What is required: Where a picture appears, leave it out, and transcribe all the lines below exactly.

Data block:
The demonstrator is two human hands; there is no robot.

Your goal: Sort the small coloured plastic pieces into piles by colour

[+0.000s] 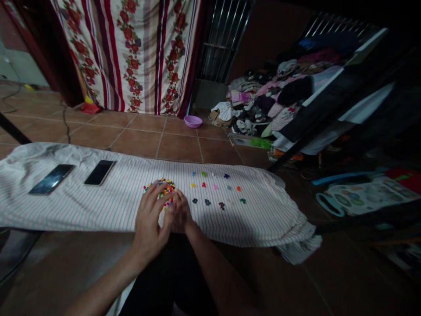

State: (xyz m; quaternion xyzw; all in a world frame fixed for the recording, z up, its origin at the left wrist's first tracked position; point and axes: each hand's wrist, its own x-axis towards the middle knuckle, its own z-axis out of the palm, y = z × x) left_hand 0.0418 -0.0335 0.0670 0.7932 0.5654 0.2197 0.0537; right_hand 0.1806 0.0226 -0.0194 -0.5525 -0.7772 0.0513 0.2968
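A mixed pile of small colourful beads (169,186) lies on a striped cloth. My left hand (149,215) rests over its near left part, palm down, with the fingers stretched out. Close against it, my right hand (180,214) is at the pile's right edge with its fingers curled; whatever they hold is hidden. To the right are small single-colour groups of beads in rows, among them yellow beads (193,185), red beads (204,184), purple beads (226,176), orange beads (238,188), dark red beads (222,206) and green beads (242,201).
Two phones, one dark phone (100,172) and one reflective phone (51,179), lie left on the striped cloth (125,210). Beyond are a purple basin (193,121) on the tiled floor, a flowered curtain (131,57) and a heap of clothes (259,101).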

Written answer:
The demonstrator is two human hands; there is no robot.

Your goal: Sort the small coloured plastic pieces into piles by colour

[+0.000s] 

State: (xyz m; quaternion xyzw; all in a world frame fixed for the recording, z up, its origin at the left wrist's first tracked position; point and axes: each hand's wrist, its own x-axis towards the middle knuckle, its own z-axis out of the palm, y = z × x) left_hand 0.0418 -0.0335 0.0670 0.7932 0.5654 0.2197 0.0537; right_hand 0.1806 0.0226 -0.0194 -0.5525 -0.7772 0.0513 0.2968
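A mixed pile of small colourful beads (169,186) lies on a striped cloth. My left hand (149,215) rests over its near left part, palm down, with the fingers stretched out. Close against it, my right hand (180,214) is at the pile's right edge with its fingers curled; whatever they hold is hidden. To the right are small single-colour groups of beads in rows, among them yellow beads (193,185), red beads (204,184), purple beads (226,176), orange beads (238,188), dark red beads (222,206) and green beads (242,201).
Two phones, one dark phone (100,172) and one reflective phone (51,179), lie left on the striped cloth (125,210). Beyond are a purple basin (193,121) on the tiled floor, a flowered curtain (131,57) and a heap of clothes (259,101).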

What appears above is the complete answer to the exercise.